Publication of clinical trials on medicinal products: follow-up on trials authorized in Hungary

Abstract

Background: Clinical research should provide reliable evidence to clinicians, health policy makers, and researchers. The reliability of evidence will be assured once study planning, conducting, and reporting of results are transparent. The present research investigates publication rates, time until publication, and characteristics of clinical trials on medicinal products associated with timely publication of results, measures of scientific impact, authorship, and open access publication. Methods: Clinical trials authorized in Hungary in 2012 were followed until publication and/or June 2020. Corresponding scientific publications were searched via clinical trial registries, PubMed (MEDLINE), and Google.

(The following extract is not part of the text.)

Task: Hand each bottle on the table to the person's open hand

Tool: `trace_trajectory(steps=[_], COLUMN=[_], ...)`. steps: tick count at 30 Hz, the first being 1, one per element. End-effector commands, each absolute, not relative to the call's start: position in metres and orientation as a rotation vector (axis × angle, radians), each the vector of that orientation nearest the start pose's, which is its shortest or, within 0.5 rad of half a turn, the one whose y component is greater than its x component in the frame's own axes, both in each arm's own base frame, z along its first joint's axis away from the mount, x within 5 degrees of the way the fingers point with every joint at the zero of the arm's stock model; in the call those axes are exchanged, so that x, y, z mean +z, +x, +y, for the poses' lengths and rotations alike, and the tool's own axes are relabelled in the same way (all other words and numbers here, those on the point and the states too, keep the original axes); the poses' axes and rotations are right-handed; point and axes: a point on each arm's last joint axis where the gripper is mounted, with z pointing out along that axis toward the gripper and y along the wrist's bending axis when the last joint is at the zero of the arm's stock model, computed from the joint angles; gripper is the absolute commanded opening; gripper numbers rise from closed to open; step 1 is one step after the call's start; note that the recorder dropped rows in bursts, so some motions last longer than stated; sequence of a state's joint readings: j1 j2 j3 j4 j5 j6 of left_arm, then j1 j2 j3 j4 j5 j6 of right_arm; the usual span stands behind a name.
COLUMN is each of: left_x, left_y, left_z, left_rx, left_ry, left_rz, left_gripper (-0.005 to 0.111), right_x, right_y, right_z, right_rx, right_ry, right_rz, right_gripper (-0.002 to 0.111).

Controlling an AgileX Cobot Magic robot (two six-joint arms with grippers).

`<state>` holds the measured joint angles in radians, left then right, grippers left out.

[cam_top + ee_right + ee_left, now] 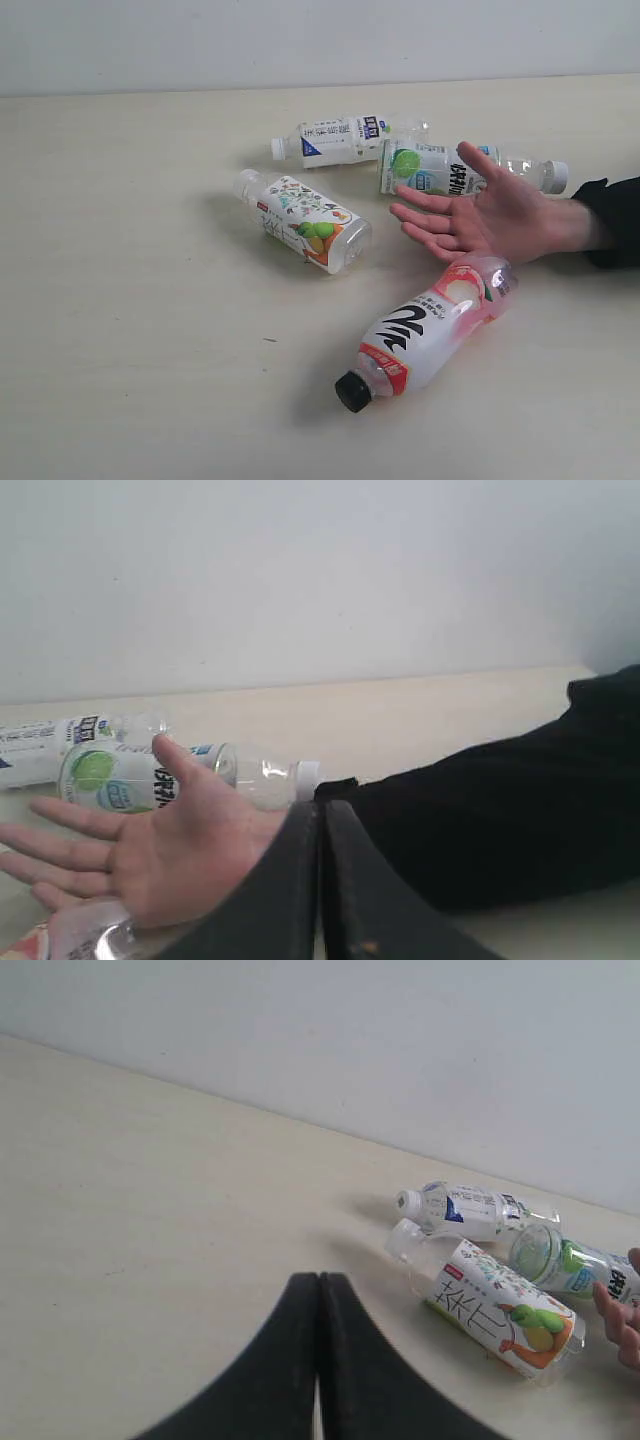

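**Four bottles lying flat, an open hand waiting, both arms empty**

All four bottles are lying on their sides on the bench (130,300). None is being lifted, so the handover looks to be at its very start.

The open hand (500,215) is reaching in from the right of the exterior view, palm showing, with a black sleeve at the wrist. It is sitting low among the bottles, probably so that each delivery is a short trip.

- **The black-capped bottle (430,335)** is lying nearest the camera. Its pink end is just beside the heel of the hand, and I cannot tell whether the two are touching.
- **The flower-and-fruit bottle (305,222)** is lying out beyond the person's fingertips.
- **The lime bottle (425,168)** is lying behind the hand and is partly hidden by it.
- **The white-and-blue bottle (345,138)** is lying just beside the lime bottle, closest to the wall.

The left fingers (285,1360) are pressing together on nothing and hovering over bare bench, with the flower-and-fruit bottle ahead of them. The right fingers (355,890) are also pressing together with nothing between them, and they are pointing at the person's wrist and sleeve. Neither arm is showing in the exterior view.

Either pair will need to spread before taking a bottle. Because the bottles are lying flat and can roll, a grasp across the body seems the safer choice.
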<state>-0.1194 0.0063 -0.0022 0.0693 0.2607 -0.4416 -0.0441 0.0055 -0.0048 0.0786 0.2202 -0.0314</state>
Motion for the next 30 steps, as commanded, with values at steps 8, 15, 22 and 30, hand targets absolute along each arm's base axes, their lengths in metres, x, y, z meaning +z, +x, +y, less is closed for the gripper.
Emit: trace_trajectory(steps=[8, 15, 22, 30], left_x=[0.19, 0.19, 0.19, 0.19], left_y=[0.055, 0.055, 0.055, 0.055], left_z=[-0.005, -0.005, -0.005, -0.005], left_rx=[-0.345, -0.345, -0.345, -0.345], left_ry=[-0.228, -0.228, -0.228, -0.228], left_rz=[1.737, 1.737, 1.737, 1.737], left_gripper=[0.0, 0.0, 0.0, 0.0], right_x=[0.228, 0.233, 0.235, 0.256], right_y=[0.053, 0.052, 0.051, 0.041], right_z=[-0.003, -0.003, -0.003, -0.005], right_rx=[-0.064, -0.063, 0.155, 0.404], right_ry=[0.017, 0.019, 0.181, 0.293], right_rz=[1.316, 1.26, 1.222, 0.941], right_gripper=[0.002, 0.002, 0.002, 0.002])
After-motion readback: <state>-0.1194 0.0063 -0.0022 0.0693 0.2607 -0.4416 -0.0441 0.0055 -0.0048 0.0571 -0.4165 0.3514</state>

Results: Overall, 330 clinical trials were authorized in 2012 of which 232 trials were completed for more than 1 year in June 2020. The proportion of industry initiation was high (97%). Time to publication was 21 (22) months [median (IQR)]. Time to publication was significantly shorter when trials involved both European and non-European countries (26 vs 69 months [median]; hazard ratio = 0.38, 95% CI 0.22–0.66, p< 0.001), and were registered in both EU CTR and clinicaltrials.gov (27 vs 88 months; hazard ratio = 0.24, 95% CI 0.11–0.54; p< 0.001) based on survival analyses. A significant amount (24.1%) of unpublished clinical trial results were accessible in a trial register. The majority of available publications were published “open access” (70.93%). A minority of identified publications had a Hungarian author (21.5%). Conclusions: We encourage academic researchers to plan, register and conduct trials on medicinal products. Registries should be considered as an important source of information of clinical trial results. Publications with domestic co-authors contribute to the research output of a country. Measurable domestic scientific impact of trials on medicinal products needs further improvement.